Algorithmic knowledge isn’t the only advantage facilitated by the symbolic nature of the Wolfram Language. The vision of Stephen Wolfram has been to incorporate a great variety of knowledge into the language. For example, it knows about physical units. Or astronomical, historical or financial facts. Users of the web service *wolframalpha.com* are familiar with obtaining snippets of structured information about almost any topic that you type into its google-like input field. The same structured and curated data that makes Wolfram Alpha possible is also accesible and computable from within a Wolfram Language session (with internet access).

As a teacher I took advantage of Wolfram Language’s computational knowledge integration in a semester project I recently assigned to students of a basic Physics course. The project asked the students to obtain the Earth’s magnetic field by modeling the Earth’s inner core as a solenoid. They also had to compare their model against the actual magnetic field. Here Wolfram Language’s curated computable knowledge about the real magnetic field along the surface of the Earth facilitated the job. (The continuous curve on the graph shows the predicted magnetic field intensity along the meridian that passes through Mexico City, according to one of my student's model; the dots represent the actual magnetic intensity at the time of the report.)

### The advantage of a symbolic language

So I have argued that the symbolic nature of Wolfram Language powers its high-level character and its integration with computable data.

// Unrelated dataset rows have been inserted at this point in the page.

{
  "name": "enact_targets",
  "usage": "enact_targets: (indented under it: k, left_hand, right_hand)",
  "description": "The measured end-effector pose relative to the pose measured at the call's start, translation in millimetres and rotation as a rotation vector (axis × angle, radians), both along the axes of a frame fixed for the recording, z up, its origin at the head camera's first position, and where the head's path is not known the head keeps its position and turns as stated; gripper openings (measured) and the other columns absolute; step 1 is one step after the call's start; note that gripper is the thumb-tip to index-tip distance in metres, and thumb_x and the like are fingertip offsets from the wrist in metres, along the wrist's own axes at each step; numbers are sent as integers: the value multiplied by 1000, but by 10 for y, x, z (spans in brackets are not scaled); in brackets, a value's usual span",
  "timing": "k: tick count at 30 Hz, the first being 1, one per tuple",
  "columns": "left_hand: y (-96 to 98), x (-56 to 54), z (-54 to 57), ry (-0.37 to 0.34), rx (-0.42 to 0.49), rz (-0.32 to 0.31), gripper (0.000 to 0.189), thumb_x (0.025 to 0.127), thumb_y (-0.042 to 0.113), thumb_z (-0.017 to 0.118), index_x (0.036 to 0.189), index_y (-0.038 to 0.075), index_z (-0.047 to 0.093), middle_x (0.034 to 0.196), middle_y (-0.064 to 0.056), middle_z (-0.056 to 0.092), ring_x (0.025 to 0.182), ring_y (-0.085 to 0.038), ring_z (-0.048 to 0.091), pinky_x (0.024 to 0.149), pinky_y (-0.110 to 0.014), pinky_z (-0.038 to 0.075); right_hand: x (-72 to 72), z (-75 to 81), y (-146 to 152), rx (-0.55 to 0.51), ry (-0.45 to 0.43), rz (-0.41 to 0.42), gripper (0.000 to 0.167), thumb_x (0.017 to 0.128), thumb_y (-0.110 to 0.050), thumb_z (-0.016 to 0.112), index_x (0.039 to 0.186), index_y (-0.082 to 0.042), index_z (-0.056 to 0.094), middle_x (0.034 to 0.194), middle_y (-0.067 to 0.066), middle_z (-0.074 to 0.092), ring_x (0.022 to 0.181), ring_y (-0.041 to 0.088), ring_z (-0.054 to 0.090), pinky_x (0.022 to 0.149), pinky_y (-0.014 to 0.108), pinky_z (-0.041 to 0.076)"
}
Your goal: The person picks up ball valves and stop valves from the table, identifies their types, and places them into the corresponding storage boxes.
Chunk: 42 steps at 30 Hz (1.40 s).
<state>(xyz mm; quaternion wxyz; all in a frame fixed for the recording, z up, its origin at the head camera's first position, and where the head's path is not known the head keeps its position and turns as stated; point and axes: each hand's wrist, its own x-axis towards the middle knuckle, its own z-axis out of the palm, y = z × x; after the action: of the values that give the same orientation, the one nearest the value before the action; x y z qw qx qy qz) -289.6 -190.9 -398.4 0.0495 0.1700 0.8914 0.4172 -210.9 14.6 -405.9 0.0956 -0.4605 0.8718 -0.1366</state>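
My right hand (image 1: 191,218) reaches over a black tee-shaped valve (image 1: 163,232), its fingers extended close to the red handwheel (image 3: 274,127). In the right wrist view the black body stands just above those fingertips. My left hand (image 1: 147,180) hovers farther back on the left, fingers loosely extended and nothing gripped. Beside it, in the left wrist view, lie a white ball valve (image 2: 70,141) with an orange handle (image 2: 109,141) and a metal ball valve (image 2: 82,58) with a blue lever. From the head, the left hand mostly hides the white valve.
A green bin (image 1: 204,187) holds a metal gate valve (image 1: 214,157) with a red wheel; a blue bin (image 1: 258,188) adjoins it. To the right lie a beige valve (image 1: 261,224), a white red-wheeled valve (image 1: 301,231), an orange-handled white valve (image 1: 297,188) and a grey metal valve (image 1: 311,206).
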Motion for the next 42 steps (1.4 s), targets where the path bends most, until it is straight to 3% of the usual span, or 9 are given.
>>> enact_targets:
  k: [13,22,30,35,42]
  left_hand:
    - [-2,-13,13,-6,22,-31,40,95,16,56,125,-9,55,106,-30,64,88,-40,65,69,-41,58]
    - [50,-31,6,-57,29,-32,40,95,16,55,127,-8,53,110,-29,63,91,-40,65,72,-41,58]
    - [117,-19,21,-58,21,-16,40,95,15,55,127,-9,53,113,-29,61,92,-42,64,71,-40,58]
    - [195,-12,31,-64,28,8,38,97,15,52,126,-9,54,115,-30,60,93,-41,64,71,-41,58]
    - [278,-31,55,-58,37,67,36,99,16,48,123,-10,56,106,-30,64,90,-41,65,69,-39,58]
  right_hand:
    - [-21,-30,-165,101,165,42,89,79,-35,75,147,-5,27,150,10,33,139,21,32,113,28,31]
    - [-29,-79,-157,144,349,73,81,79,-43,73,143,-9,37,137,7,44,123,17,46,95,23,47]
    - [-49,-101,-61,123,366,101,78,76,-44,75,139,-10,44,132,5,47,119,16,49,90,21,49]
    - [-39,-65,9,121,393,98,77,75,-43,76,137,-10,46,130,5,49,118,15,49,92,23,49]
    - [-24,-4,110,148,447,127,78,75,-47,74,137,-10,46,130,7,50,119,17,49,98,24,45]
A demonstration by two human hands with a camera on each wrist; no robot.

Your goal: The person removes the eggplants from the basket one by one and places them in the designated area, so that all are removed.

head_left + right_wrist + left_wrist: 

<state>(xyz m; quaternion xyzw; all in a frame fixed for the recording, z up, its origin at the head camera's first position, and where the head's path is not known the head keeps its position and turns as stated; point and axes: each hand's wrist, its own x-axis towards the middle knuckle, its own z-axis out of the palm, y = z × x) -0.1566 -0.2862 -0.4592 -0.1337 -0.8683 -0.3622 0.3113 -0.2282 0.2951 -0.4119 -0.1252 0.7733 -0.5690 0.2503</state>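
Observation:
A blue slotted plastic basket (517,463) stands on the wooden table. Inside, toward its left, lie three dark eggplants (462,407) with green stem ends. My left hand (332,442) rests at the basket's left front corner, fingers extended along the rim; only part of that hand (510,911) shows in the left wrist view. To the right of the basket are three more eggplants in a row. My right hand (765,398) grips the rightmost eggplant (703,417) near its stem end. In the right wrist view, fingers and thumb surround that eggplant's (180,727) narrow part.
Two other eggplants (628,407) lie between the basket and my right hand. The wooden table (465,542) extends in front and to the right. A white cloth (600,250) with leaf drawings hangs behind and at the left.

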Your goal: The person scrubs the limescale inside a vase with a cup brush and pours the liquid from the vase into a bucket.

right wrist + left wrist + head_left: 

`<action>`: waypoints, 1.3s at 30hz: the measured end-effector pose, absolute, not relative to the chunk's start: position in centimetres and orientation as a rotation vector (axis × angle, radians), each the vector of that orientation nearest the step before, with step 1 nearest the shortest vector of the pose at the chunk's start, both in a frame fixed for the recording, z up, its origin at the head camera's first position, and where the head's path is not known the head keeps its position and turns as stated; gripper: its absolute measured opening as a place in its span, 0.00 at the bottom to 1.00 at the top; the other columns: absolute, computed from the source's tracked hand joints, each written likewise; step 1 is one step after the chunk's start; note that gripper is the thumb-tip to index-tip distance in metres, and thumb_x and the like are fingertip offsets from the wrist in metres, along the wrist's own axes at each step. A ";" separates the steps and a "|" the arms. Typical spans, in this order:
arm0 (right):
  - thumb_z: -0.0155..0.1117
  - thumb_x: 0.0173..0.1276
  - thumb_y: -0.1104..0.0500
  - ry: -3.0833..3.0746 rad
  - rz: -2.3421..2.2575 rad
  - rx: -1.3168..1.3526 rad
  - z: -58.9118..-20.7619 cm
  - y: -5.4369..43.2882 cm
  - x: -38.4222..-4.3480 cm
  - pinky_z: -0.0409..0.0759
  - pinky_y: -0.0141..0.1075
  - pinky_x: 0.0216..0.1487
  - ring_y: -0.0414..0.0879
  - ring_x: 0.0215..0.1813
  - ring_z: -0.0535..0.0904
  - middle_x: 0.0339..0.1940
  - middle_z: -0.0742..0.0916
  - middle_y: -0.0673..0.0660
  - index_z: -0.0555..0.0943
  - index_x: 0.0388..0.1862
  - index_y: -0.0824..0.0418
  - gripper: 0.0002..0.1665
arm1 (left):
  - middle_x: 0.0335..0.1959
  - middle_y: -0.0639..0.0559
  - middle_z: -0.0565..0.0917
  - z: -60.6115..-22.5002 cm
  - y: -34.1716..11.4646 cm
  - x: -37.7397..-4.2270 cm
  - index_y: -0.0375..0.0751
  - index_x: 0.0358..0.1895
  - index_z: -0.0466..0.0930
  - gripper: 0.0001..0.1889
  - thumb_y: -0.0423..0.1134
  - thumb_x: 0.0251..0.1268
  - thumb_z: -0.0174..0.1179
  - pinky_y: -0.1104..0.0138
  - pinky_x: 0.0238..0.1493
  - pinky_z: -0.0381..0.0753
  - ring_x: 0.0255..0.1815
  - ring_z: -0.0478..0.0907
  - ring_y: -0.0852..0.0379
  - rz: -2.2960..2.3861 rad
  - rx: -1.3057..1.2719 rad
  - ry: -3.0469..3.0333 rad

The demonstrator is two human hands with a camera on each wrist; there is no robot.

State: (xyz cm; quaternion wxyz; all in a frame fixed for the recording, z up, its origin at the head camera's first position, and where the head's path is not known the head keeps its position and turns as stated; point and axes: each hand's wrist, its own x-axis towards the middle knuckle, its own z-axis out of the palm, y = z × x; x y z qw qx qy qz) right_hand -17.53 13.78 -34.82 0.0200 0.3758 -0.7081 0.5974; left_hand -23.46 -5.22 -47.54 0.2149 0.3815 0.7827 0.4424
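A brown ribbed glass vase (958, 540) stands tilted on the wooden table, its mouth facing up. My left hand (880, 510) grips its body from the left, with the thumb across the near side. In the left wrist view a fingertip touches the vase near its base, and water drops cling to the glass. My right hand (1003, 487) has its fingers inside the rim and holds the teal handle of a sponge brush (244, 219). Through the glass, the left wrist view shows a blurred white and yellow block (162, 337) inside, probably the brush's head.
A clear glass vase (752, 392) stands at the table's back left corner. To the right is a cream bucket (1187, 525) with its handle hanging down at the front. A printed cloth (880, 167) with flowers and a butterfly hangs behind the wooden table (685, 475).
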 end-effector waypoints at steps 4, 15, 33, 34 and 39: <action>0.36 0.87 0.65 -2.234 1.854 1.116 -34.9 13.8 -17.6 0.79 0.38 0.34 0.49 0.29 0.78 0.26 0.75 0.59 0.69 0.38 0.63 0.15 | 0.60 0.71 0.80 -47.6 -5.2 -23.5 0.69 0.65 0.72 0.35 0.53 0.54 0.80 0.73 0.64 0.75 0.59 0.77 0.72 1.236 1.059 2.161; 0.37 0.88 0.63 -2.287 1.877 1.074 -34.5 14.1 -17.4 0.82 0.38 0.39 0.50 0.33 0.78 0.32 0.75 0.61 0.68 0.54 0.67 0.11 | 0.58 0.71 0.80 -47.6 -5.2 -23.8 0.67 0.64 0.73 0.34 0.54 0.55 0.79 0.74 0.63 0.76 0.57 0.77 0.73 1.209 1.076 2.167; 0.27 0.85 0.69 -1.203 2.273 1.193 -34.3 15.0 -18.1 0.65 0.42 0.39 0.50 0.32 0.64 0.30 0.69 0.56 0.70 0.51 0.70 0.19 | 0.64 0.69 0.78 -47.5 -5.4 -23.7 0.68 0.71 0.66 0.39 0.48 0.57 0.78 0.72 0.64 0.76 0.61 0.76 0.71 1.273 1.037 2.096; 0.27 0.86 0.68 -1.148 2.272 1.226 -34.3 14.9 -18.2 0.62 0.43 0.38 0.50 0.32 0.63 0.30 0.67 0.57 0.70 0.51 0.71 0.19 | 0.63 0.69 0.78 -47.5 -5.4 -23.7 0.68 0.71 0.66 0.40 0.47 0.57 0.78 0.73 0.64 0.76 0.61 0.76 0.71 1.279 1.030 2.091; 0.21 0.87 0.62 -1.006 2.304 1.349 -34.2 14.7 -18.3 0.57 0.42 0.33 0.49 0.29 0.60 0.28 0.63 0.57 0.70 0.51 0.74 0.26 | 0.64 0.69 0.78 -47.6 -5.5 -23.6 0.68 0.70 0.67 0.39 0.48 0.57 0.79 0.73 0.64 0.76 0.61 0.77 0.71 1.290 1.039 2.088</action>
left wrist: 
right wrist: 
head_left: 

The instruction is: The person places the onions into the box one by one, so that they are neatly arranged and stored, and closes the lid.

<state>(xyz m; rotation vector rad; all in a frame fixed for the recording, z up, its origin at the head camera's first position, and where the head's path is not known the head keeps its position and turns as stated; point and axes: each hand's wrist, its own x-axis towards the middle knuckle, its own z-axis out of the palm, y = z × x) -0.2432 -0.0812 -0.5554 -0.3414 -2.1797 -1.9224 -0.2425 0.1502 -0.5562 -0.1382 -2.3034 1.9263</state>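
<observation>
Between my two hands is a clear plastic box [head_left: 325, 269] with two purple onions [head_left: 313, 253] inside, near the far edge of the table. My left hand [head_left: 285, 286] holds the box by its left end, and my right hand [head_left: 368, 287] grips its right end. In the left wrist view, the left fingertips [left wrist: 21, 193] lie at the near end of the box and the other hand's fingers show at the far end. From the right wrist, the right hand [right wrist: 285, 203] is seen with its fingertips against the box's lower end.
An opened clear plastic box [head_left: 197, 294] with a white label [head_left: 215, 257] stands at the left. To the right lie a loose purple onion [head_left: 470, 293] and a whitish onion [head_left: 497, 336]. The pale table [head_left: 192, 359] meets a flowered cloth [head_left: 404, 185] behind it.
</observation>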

On a more technical basis, it also allows a programming paradigm that is seldom used in other popular programming languages, namely, *rule-based programming*. This paradigm is based on symbolic pattern matching, and is very powerful. You can think of Wolfram Language as a term rewriting system. For starters it allows elaborate algebraic transformations. Down the line it allows for meta-programming.

As an aside, it is worth noting that symbolic pattern matching blends well with another high profile programming paradigm in the Wolfram Language: *functional programming*. This paradigm is increasingly popular in other programing languages, for a reason.

Going back to the big picture, its symbolic nature allows the Wolfram Language to be a true communication language – for both humans and computers. What I mean by this is that, since one line of code can specify a lot, it becomes a way of expressing ideas that both humans and computers can understand.

### Conclusion

No doubt computational thinking will increasingly become a paradigm for the XXI century in all kinds of fields. Those education institutions that embrace this new paradigm will leapfrog the ones that decide to stick with “tradition”. Mathematics and science education are enhanced when paired with computational thinking. Abstraction is important and computation can hasten it. But for this to be the case one has to choose the tool that best allows to concentrate on the problem at hand and not on the details of the implementation. There is no doubt in my mind that the Wolfram Language is currently the best tool.